**Problem description**
Transcribe the material from its first line onward, ending with the line that contains "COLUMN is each" and adding nothing beyond it.

=== Section Start ===

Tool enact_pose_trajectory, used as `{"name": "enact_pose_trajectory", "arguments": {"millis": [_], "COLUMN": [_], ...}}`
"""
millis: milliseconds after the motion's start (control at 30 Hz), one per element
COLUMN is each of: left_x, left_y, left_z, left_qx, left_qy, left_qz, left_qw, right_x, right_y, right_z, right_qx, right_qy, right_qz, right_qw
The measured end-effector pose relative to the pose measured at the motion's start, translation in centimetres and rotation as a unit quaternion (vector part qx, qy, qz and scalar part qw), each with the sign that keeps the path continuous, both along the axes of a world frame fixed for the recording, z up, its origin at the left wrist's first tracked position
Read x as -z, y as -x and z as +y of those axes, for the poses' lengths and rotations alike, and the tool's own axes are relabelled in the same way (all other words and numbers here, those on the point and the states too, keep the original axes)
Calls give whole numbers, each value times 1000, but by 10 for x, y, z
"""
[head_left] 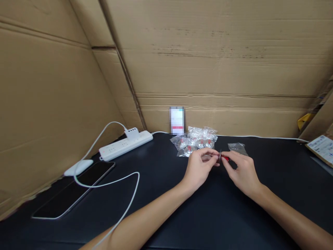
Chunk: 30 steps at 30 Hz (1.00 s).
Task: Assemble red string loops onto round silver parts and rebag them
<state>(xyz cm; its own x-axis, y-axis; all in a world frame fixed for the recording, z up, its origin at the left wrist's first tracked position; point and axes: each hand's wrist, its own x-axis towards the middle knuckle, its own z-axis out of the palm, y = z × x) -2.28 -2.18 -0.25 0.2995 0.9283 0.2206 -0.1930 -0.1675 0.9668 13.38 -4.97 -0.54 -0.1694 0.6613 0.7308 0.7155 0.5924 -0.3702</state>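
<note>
Above the black table, my left hand (pixel 201 165) pinches a small metal disc with a red part (pixel 220 157), seen edge-on. My right hand (pixel 241 168) faces it from the other side, thumb and forefinger closed on the red part. The fingers cover most of the piece, and its exact kind cannot be made out. Just beyond my left hand lies a pile of clear plastic bags (pixel 201 135), with round silvery pieces bearing red parts inside several of them. Behind my right hand is a flat clear plastic bag (pixel 238 147).
A lit phone (pixel 177 119) leans on the cardboard wall (pixel 208 69). To the left are a white power strip (pixel 127 144), a white device (pixel 78 167) and a dark tablet-like slab (pixel 75 191). A white cable (pixel 135 196) crosses my left forearm. A labelled packet (pixel 322 149) lies far right.
</note>
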Motion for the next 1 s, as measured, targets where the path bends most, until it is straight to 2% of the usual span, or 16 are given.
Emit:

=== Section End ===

**Written response**
Tool enact_pose_trajectory, used as `{"name": "enact_pose_trajectory", "arguments": {"millis": [_], "COLUMN": [_], ...}}`
"""
millis: milliseconds after the motion's start (control at 30 Hz), one per element
COLUMN is each of: left_x, left_y, left_z, left_qx, left_qy, left_qz, left_qw, right_x, right_y, right_z, right_qx, right_qy, right_qz, right_qw

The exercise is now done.